L’impatto della nuova avversione al libero scambio rischia di essere ancor più penalizzante. Chi in America e in Europa vuole alzare le barriere compie una scolta suicida, chi sostiene che così si difendono posti di lavoro, settori economici e industrie essenziali per il benessere dei paesi e dei popoli, inganna gli elettori per cecità o per “volontà di potenza”. L’isolazionismo in politica economica ha sempre e soltanto provocato povertà, l’isolazionismo in politica estera ha sempre provocato guerre.
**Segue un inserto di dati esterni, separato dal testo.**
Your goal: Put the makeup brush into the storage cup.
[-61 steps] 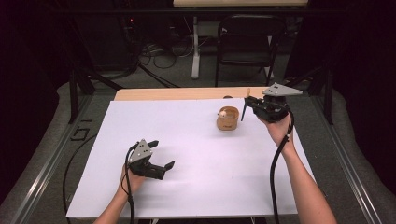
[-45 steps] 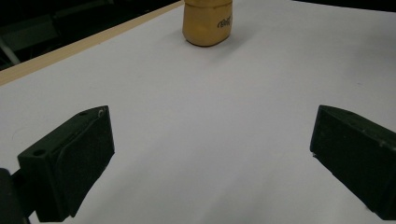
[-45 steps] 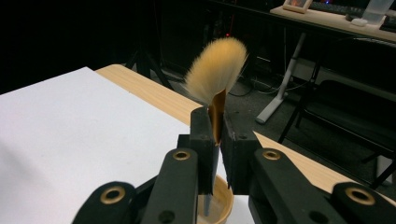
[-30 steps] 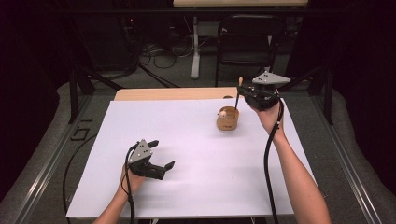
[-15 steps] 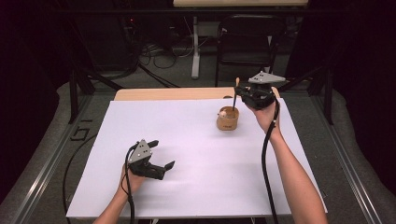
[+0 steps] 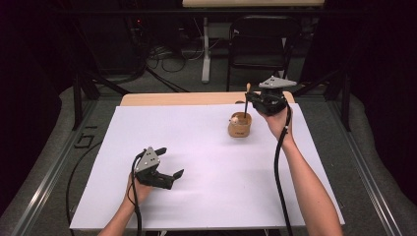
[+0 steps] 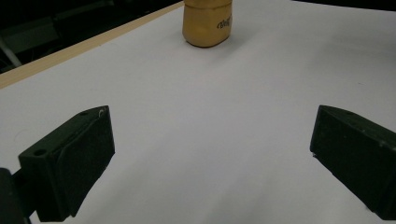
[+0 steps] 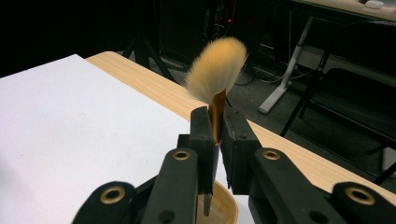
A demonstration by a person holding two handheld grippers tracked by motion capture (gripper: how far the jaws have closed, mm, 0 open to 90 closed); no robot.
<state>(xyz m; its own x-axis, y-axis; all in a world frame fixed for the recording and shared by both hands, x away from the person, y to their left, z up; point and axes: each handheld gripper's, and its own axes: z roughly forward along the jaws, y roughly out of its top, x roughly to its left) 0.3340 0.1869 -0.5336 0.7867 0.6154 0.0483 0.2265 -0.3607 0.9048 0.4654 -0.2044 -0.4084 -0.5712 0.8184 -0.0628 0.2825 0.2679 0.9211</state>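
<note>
A brush (image 8: 217, 70) with a fluffy tan head stands upright, bristles up. My right gripper (image 8: 217, 126) is shut on its stem just below the bristles. In the high view the right gripper (image 6: 250, 98) hangs over a tan cup (image 6: 240, 125) at the back right of the white sheet, and the brush's dark handle (image 6: 245, 107) points down into the cup. The cup's rim (image 8: 224, 207) lies right under the jaws. My left gripper (image 6: 170, 162) rests open near the front left with nothing between its fingers (image 7: 70, 163). It faces the cup (image 7: 207, 23) from far off.
A white sheet (image 6: 196, 162) covers most of the table, and a strip of bare wood (image 6: 172, 98) runs along the back edge. A black chair (image 6: 260, 44) and floor cables stand beyond the table.
My right gripper has carried the brush a little left and up, from beside the cup to over it. The left gripper has kept still.
</note>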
Non si tratta di fare i catastrofisti, ma di mettere in guardia basandosi sulle lezioni del passato.
Quali prospettive avrebbe in questo nuovo mondo che assomiglia pericolosamente a quello degli anni ‘30 un Paese come l’Italia, piccolo, incastonato in un Mediterraneo in fiamme, che deve importare tutto, materie prime e capitali, ampiamente dipendente dalle esportazioni manifatturiere e che non è riuscito a dotarsi di servizi avanzati, né a produrre tecnologie competitive? Dovrebbero spiegarlo una volta per tutte le forze politiche che anche in Italia chiedono di chiudere i confini. La nostra stessa sovranità nazionale non è mai stata isolazionista, dal Risorgimento in poi, con l’eccezione dell’autarchia fascista finita in tragedia.
Per restare ai giorni nostri, c’è da chiedersi che cosa sarebbe accaduto all’Italia e alla Grecia durante la crisi dei debiti sovrani se l’amministrazione americana non avesse giocato tutta la sua influenza affinché si tenesse conto del ruolo geopolitico di questi due paesi, anche al di là delle difficoltà economiche che li avevano portati sull’orlo del precipizio.
Il cupo scenario suggerito da Zingales non è scontato. Se è vero che queste sono le tendenze di fondo, è anche vero che continuano a esistere interessi nazionali che vanno in senso opposto e che nessun presidente può contrastare oltre un certo limite. Il protezionismo non può arrivare fino al punto da colpire i grandi colossi multinazionali americani installati in ogni parte del globo. L’isolazionismo nazionalista non può cancellare l’influenza culturale, politica, comportamentale acquisita in questi decenni.
C’è un presidente masochista al punto da cancellare i social media, Apple, Disney, la Coca Cola, insomma le icone di quel che è stato chiamato soft power? E uno così folle da lasciare che il fondamentalismo islamico metta e ferro e fuoco i pozzi del Golfo Persico? Davvero un Trump alla Casa Bianca lascerà che Putin si prenda l’Ucraina e i paesi baltici? O che la Cina diventi la potenza egemone del Pacifico? Crediamo di no. Ma non sappiamo fino a che punto si potrà spingere prima di innestare la retromarcia.